I go to movies by myself. I suppose the first time I did it I was a bit embarrassed, but I got over that pretty quick. In fact, I pretty much only go to movies by myself these days. There are two reasons for this, the first being that my wife and I have extremely different tastes in film. I usually prefer something involving a person chowing down on a live octopus or a posse of killer robots, while her two favorite movie stars of the past decade are Hugh Grant and Mandy Moore (which makes it even more surprising that she was only lukewarm on American Dreamz, a film seemingly cast solely for her). The second reason is that one of us usually has to be home with the kids, since we never seem to get our act together to secure a competent babysitter. So I got to movies by myself.
But this isn’t altogether too odd. I sometimes see other people hanging out by themselves at the multiplex.
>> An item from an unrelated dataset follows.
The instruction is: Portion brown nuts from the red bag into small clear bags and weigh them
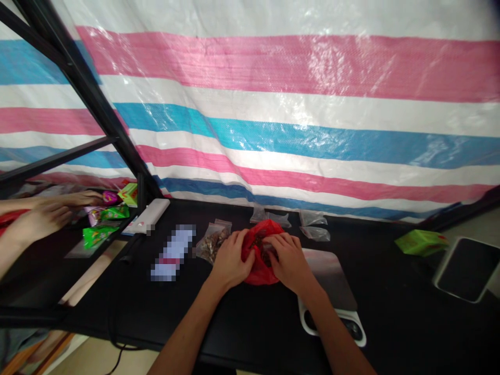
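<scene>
The left hand [231, 261] and right hand [291, 258] grip a red bag [258, 270] with brown bits [264, 251] in it, beside a clear bag [213, 244] and a scale [330, 276]

Bright even light, glare on plastic tarp [304, 67], edges bowed

A plastic bag [260, 268] is sitting on the table [250, 333] between the left hand [231, 260] and right hand [291, 262], just left of a kitchen scale [328, 276], while small clear bags [313, 219] are lying behind it.

Striped tarp [297, 125], black metal frame [84, 86], black table [250, 333]
</scene>
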`<state>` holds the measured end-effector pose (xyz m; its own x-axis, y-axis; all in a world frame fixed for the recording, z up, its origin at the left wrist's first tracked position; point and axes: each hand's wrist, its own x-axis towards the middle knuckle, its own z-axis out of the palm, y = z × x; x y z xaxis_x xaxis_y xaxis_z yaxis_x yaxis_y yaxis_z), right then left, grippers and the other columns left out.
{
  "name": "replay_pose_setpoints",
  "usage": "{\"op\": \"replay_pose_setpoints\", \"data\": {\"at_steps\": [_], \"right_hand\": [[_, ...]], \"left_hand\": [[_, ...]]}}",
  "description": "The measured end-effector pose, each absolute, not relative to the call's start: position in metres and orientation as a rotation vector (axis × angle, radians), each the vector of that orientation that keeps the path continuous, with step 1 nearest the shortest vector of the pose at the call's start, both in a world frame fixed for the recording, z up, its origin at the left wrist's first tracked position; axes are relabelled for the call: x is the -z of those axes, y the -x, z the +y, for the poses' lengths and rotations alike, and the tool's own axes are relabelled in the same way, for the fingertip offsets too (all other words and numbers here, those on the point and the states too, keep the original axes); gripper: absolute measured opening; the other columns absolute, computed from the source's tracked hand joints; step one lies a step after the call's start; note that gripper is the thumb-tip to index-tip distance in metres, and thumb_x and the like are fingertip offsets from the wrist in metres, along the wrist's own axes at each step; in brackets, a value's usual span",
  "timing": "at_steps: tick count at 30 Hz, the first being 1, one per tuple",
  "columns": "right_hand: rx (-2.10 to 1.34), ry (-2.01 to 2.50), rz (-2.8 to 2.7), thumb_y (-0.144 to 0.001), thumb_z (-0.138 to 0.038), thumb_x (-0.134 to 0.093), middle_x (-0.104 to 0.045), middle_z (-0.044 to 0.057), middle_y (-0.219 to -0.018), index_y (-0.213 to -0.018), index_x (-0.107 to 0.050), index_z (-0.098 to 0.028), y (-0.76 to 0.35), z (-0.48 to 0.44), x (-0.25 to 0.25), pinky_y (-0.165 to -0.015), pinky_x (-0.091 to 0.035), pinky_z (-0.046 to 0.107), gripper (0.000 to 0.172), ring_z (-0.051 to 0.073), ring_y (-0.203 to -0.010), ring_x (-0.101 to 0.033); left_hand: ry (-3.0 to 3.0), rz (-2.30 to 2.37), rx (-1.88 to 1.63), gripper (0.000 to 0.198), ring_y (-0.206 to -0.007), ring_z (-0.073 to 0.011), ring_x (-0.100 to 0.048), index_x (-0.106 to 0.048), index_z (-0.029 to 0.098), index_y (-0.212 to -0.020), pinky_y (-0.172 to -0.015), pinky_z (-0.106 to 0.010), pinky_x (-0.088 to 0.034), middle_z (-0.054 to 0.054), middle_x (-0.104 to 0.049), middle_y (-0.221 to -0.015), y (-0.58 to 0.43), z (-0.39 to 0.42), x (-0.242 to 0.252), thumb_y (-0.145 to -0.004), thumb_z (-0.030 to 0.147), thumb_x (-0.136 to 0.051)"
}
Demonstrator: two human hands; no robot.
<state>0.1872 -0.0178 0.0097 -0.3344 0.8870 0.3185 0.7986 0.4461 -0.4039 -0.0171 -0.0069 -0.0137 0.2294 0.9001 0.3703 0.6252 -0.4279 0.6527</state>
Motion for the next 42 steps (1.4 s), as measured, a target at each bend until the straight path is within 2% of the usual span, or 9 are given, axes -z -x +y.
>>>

So I decided to take it to the next level the other week by flying solo at a concert. Truth be told, the tickets fell into my lap at the last minute so the wife couldn’t attend, and I did try to guilt a friend into going with me, but when she couldn’t make it I became my own one-man army for rock! The venue: an ornate old theater on 175th Street. The act: the Stooges.
I guess a little background is in order. The Stooges are my favorite band ever. Unfortunately, the original lineup disbanded before I was born, but I went on to see their lead singer, Iggy Pop, countless times while growing up. I also caught the reunited band on their first tour back together a few years ago. They were awesome then, and I knew they’d be awesome again, so not only would I go see them by myself, but I would in all likelihood go see them by myself while wearing a San Diego Chicken costume if that’s what was required. (C’mon, you know you loved The Baseball Bunch, too! Don’t even front!) Apparently, I am the only one who felt that way (or, perhaps more likely, the only one dorky enough to not have a friend), as everyone else there was in groups of two, four, or even more. But as my millions of hours of solitary television-viewing should have taught me, company is overrated. Once the songs start, who wants to talk, anyway? And if you do try to converse, the person you’re with can’t hear you and you start to yell, and then they yell back, and then you both nod pretending you understand what the other person has said, even though in actuality, neither of you have a clue. (This exchange is usually punctuated with a high five of some sort, as a universal way of acknowledging that while you may not know what the other is saying, MAN DOES THIS ROCK F&#$ING ROCK!!!!)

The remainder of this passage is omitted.